Pythia-core: safe code execution within UML virtual machines¶
Pythia is a framework deployed as an online platform whose goal is to teach programming and algorithm design. The platform executes the code in a safe environment and its main advantage is to provide intelligent feedback to its users to suppor their learning. More details about the whole project can be found on the official website of Pythia.
Pythia-core is the backbone of the Pythia framework. It manages a pool of UML virtual machines and is in charge of the safe execution of low-level jobs. Pythia-core is written in Go and can be easily distributed on several machines or in the cloud.
Quick install¶
Since the pythia-core framework uses UML-based virtual machines, it can only be run on Linux.

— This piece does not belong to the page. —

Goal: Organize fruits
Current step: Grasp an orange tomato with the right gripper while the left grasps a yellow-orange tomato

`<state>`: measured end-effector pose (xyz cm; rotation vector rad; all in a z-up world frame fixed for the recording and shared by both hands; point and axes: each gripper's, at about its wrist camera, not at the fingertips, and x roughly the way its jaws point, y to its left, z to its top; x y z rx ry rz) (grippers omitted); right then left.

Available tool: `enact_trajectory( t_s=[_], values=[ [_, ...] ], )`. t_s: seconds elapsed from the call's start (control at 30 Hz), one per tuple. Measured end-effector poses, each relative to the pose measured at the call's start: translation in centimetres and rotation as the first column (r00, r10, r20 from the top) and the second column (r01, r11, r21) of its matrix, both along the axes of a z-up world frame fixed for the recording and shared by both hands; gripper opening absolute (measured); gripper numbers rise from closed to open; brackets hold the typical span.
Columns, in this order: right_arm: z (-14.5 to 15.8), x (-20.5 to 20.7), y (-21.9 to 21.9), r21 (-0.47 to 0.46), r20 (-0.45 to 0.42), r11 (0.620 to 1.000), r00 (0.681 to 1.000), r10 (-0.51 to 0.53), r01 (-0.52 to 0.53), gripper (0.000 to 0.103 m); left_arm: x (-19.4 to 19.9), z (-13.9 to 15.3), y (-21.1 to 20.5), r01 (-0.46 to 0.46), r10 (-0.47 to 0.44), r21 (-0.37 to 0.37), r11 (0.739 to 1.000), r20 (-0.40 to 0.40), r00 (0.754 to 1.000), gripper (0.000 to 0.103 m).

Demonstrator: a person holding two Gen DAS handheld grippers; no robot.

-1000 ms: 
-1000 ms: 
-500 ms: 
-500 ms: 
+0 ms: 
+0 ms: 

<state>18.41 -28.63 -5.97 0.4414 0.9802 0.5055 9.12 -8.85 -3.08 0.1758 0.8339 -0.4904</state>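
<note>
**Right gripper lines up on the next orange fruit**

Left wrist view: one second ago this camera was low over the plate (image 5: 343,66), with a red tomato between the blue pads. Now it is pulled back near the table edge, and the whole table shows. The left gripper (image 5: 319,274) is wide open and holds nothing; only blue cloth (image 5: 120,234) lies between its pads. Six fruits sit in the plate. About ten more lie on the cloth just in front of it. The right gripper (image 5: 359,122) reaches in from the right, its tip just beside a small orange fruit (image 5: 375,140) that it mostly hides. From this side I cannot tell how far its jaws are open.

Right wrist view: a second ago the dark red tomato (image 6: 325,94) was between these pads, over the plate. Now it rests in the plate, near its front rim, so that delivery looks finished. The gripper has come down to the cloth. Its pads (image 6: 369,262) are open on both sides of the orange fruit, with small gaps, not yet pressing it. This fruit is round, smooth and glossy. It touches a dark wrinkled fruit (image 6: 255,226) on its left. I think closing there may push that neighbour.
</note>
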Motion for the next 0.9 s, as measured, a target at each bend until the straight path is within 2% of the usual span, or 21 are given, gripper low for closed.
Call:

Start by installing required dependencies:
- Make (4.0 or later)
- Go (1.2.1 or later)
- SquashFS tools (
squashfs-tools
) - Embedded GNU C Library (
libc6-dev-i386
)
Then, clone the Git repository, and launch the installation:
> git clone --recursive https://github.com/pythia-project/pythia-core.git
> cd pythia-core
> make
Once successfully installed, you can try to execute a simple task:
> cd out
> touch input.txt
> ./pythia execute -input="input.txt" -task="tasks/hello-world.task"
and you will see, among others, Hello world!
printed in your terminal.
Contents¶
This documentation is split into two parts: the first one is targeter to users and the second one is for developers. In any case, we recommend you to first read the user’s documentation to understand how to use and test the framework.
Presentation¶
The pythia-core framework makes it possible to execute code in a safe environment. It can be used to grade codes written by non-trusted people, such as students in a learning environment, for example. The framework can execute jobs provided with optional inputs and that will produce outputs upon completion.
Queue and pools¶
The pythia-core framework is built on two mains components, namely one queue and several pools. As shown on Figure 1, the queue is the entry point of the framework which receives the jobs to be executed from the outside. It then dispatches the jobs to pools (of execution) and waits for the result to send it back to the job’s submitter. A pool launches a new virtual machine for each job it is asked to execute, so that to execute it in a safe and controlled environment.

Figure 1: The pythia-core framework is composed of two main components, namely a queue and several pools.
The queue is the main component and is waiting for incoming connections. It means that the other components, that is, the pools and the frontends, have to first connect to the queue before being able to offer their services.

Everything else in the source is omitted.